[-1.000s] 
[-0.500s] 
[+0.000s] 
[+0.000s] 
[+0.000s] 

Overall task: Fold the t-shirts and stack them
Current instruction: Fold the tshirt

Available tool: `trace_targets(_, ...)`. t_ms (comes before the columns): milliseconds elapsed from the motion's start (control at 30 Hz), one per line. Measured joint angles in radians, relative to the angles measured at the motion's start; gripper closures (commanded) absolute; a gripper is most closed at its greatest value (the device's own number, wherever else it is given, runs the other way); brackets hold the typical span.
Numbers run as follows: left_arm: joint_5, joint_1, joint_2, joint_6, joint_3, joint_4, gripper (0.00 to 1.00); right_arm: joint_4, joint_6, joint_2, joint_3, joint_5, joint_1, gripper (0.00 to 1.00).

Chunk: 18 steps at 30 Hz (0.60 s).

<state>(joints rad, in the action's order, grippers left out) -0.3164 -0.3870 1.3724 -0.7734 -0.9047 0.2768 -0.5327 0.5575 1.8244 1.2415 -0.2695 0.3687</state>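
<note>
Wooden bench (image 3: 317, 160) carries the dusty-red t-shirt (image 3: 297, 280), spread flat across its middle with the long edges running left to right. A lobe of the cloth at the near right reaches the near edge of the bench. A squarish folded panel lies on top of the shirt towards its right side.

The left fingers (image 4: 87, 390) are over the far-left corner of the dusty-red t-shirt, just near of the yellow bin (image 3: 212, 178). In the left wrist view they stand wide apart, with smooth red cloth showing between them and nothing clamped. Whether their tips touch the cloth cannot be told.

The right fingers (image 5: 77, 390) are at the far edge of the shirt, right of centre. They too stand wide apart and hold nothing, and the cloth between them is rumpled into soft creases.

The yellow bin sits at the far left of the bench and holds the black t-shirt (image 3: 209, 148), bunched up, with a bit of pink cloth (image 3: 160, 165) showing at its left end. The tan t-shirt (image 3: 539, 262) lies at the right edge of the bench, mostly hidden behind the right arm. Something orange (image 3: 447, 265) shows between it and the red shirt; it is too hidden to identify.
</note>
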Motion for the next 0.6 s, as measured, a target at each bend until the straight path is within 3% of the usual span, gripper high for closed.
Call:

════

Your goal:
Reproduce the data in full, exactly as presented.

Result of this task:
[-1.000s] 
[-0.500s] 
[+0.000s] 
[+0.000s] 
[+0.000s] 

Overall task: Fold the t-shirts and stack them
Current instruction: Fold the tshirt

Available tool: `trace_targets(_, ...)`. t_ms (comes before the columns): milliseconds elapsed from the motion's start (control at 30 Hz), one per line. Measured joint angles in radians, relative to the angles measured at the motion's start; gripper closures (commanded) absolute; a gripper is most closed at its greatest value (the device's own number, wherever else it is given, runs the other way); brackets hold the typical span.
Numbers run as follows: left_arm: joint_5, joint_1, joint_2, joint_6, joint_3, joint_4, gripper (0.00 to 1.00); right_arm: joint_4, joint_6, joint_2, joint_3, joint_5, joint_1, gripper (0.00 to 1.00).

Chunk: 18 steps at 30 Hz (0.60 s).

<state>(joints rad, in the action's order, grippers left out) -0.3164 -0.3870 1.3724 -0.7734 -0.9047 0.2768 -0.5327 0.5575 1.8244 1.2415 -0.2695 0.3687</state>
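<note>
Wooden bench (image 3: 317, 160) carries the dusty-red t-shirt (image 3: 297, 280), spread flat across its middle with the long edges running left to right. A lobe of the cloth at the near right reaches the near edge of the bench. A squarish folded panel lies on top of the shirt towards its right side.

The left fingers (image 4: 87, 390) are over the far-left corner of the dusty-red t-shirt, just near of the yellow bin (image 3: 212, 178). In the left wrist view they stand wide apart, with smooth red cloth showing between them and nothing clamped. Whether their tips touch the cloth cannot be told.

The right fingers (image 5: 77, 390) are at the far edge of the shirt, right of centre. They too stand wide apart and hold nothing, and the cloth between them is rumpled into soft creases.

The yellow bin sits at the far left of the bench and holds the black t-shirt (image 3: 209, 148), bunched up, with a bit of pink cloth (image 3: 160, 165) showing at its left end. The tan t-shirt (image 3: 539, 262) lies at the right edge of the bench, mostly hidden behind the right arm. Something orange (image 3: 447, 265) shows between it and the red shirt; it is too hidden to identify.
</note>
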Motion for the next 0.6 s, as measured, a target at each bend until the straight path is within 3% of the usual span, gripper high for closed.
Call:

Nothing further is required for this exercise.